When I realized I was gay, I thought I had to choose between being Jewish and being gay. I was raised in the Chabad sect of Judaism — for unfamiliar readers, it’s an orthodox sect — and you weren’t “allowed” to be gay in Chabad. And as a child, I didn’t know there were other forms of Judaism. So I was faced with quite a conflict. 

When I came out to myself, I left the synagogue I had grown up in and joined the neighboring Reformed synagogue — literally across the street — where I knew some kids from high school went.

After high school I moved to Israel and that was when I saw what being gay and Jewish really looked like. Tel Aviv is continuously ranked the gayest city in the world, and while living there, I was able to meet new people, explore my religion, and realize exactly who I was. For the first time in my life I wasn’t under the watchful eye of my parents and I had the opportunity to be an out-of-the-closet version of myself. I was never in the closet again and I fell deeper in love with being Jewish while living in Israel.
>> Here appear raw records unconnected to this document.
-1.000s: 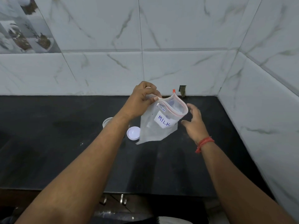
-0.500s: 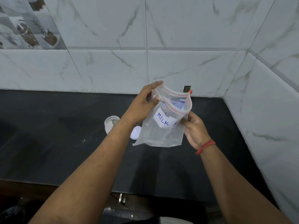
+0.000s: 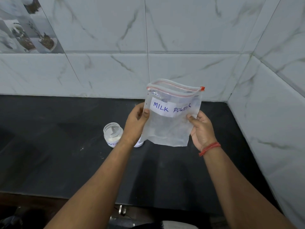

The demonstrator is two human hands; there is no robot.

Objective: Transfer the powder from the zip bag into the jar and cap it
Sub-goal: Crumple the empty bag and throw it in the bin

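The bag is held upright in the air above the dark counter, in front of the tiled wall. The left hand pinches its left edge between thumb and fingers, and the right hand pinches its right edge in the same way, beside the paper label that reads "MILK POWDER". The bag looks almost empty and its zip mouth at the top stands open. The jar stands on the counter just left of the left wrist, open, with white powder in its lower part. So the pouring seems to be done, or nearly. The cap lies on the counter, mostly hidden behind the left wrist and the corner of the bag. What is left, I think, is to put the bag down and to close the jar with the cap.
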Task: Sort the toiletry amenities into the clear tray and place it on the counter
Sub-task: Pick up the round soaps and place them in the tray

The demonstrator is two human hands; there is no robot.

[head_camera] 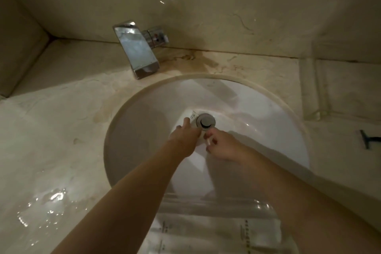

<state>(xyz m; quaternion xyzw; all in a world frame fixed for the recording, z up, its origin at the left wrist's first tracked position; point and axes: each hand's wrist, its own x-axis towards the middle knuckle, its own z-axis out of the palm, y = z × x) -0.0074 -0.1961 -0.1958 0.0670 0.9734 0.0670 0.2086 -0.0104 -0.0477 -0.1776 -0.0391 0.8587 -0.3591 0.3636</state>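
Midway: clear tray (216, 231) at basin's near edge, some packets already inside; left hand (184, 133) grasping white packet (190, 116) beside drain (205, 121); right hand (221, 144) pinching small item; counter (61, 130) placement pending

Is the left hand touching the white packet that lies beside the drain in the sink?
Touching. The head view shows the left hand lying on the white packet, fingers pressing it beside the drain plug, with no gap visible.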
Now, at 29, I find myself living my most authentic life. I’m happily married to my wife —who is also Jewish and began dating while living in Israel. And, we joyously welcomed our first child into the world only two months ago, making me feel even more connected to my religion than ever.

My wife Sydney and I are members of a Reconstructionist synagogue in Malibu, Malibu Jewish Center and Synagogue (MJC&S), which, for the first 9 years of our relationship, was led by our female rabbi, our gay cantor, and with members from all parts of the LGBT family. It’s where we were married and where we plan on raising our family. One of our favorite things about MJC&S are the Shabbat on the Beach events during the summer.
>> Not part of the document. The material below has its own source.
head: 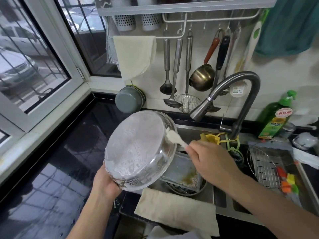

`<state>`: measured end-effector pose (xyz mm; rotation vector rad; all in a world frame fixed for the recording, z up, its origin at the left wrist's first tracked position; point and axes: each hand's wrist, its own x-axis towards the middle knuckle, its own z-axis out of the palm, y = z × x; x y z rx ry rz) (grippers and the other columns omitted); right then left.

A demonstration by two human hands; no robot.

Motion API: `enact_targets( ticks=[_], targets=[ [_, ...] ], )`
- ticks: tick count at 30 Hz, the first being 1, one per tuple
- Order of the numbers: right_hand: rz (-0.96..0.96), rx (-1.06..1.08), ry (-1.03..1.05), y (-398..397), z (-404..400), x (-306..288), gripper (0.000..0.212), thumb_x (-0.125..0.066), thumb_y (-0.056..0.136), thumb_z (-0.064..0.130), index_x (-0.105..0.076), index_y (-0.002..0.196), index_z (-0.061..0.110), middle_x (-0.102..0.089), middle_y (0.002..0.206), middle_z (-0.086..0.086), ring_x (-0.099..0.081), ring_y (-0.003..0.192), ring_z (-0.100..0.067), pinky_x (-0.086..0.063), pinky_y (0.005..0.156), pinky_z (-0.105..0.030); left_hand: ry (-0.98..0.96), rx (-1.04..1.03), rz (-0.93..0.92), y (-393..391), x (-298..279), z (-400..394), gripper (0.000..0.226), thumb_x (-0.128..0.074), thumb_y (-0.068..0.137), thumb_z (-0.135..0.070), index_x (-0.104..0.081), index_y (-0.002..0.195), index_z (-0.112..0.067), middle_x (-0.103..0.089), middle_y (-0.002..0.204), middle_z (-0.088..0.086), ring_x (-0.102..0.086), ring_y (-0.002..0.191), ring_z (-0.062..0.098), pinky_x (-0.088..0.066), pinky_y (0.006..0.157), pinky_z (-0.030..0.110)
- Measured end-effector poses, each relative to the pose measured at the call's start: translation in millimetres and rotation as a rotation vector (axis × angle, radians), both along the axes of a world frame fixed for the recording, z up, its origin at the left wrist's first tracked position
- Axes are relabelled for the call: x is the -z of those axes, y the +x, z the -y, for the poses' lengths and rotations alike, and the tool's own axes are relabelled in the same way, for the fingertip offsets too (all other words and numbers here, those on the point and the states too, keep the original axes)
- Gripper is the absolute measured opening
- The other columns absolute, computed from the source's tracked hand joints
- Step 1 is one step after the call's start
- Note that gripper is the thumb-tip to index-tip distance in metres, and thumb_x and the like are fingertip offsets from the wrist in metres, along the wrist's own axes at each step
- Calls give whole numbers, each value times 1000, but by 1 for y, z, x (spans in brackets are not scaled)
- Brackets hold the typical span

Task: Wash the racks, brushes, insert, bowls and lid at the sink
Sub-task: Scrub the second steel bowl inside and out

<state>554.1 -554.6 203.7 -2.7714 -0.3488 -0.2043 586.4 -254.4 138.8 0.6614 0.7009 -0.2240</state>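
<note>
Scrubbing the soapy glass bowl [140, 150] over the sink [222, 200], the left hand [105, 181] grips its rim and the right hand [209, 161] holds a brush [172, 137]. Rack [264, 166], colored brushes [288, 181] and tray [181, 171] look unwashed yet.

Left hand [105, 182] cupped, gripping from below; right hand [209, 161] pinching, forearm extended.

Soft daylight from the window [32, 54] on my left glares on the wet black table [57, 169]; edges bend, and the right side looks perhaps slightly blurred.
</note>
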Motion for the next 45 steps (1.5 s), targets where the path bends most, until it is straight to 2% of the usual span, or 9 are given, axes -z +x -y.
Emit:
enact_targets(
  ticks=[2, 6, 10, 14, 19, 26, 34, 41, 45],
  targets=[
    [14, -125, -44, -16, -13, 5, 46, -20, 103, 48, -59, 89, 28, -48, 69, 11, -45, 52, -3, -42, 45, -21, -92, -8, -3, 3, 4, -1, 44, -47, 106, -40, -70, 130, -13, -66, 136, 20, -64, 122, 39, -50, 102, 58],
    [-32, -17, -9, 5, -5, 6, 40, -22, 103, 46, -55, 89, 28, -49, 69, 10, -48, 56, -2, -42, 48, -22, -171, -23, -7, 0, -6, 12, 68, -36, 112, -38, -78, 63, -15, -78, 89, 8, -76, 77, 29, -52, 85, 48],
    [-50, -48, 52, -8, 1, 18, 40, -20, 103, 50, -49, 81, 31, -48, 66, 10, -48, 54, -5, -43, 48, -22, -130, -3, -30, -3, 2, 6, 44, -45, 108, -44, -67, 134, -17, -68, 132, 20, -62, 123, 41, -47, 105, 58],
    [-49, -47, 106, -14, -3, 28, 43, -22, 102, 53, -46, 76, 29, -47, 64, 9, -47, 55, -7, -44, 50, -27, -53, -15, -43, -1, -1, 6, 45, -43, 109, -41, -65, 131, -9, -73, 118, 25, -62, 119, 42, -50, 95, 58],
    [-63, -59, 163, -26, -15, 29, 45, -24, 103, 53, -47, 75, 28, -44, 63, 11, -46, 55, -10, -37, 49, -26, -8, 36, -22, -4, 5, 1, 56, -43, 107, -52, -59, 142, -12, -62, 141, 22, -60, 128, 44, -47, 106, 60],
    [-305, 230, 404, -4, -17, 25, 44, -39, 106, 40, -56, 72, 19, -55, 64, 1, -50, 56, -9, -42, 57, -29, 332, 65, 123, -3, 5, -6, 67, -43, 97, -72, -67, 130, -19, -71, 130, 12, -67, 119, 36, -47, 106, 60],
    [-594, 411, 513, -13, -6, 28, 47, -33, 109, 37, -60, 80, 12, -55, 67, 2, -50, 61, -13, -37, 60, -28, 491, 114, 246, -2, -15, -9, 63, -39, 103, -63, -70, 124, -12, -75, 119, 18, -74, 107, 34, -52, 98, 55],
    [-546, 243, 550, 25, -15, -23, 47, -36, 108, 38, -61, 78, 12, -49, 65, -1, -45, 58, -16, -38, 63, -33, 1022, 381, 533, 6, -36, 3, 88, -54, 83, -85, -67, 76, 2, -72, 71, 13, -66, 63, 25, -53, 68, 40],
    [-592, 254, 429, 19, -12, 5, 46, -34, 109, 35, -61, 81, 10, -48, 63, 1, -43, 55, -14, -38, 61, -30, 1118, 468, 585, 2, -30, 7, 63, -46, 99, -55, -71, 74, -3, -74, 72, 16, -71, 65, 27, -57, 69, 42]
  ],
)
I’m also involved in a organization called JQ International, that fosters gay and Jewish identities so people never feel like they need to choose between their religion and being gay. Some of my favorite things JQ International offers are Shebrew Shabbats, Pride Shabbats (which kicks off Pride month), and an overall opportunity to connect and build friendships with other gay Jews in Los Angeles.

Had someone told me 10 years ago this would be my life, I would have never believed them.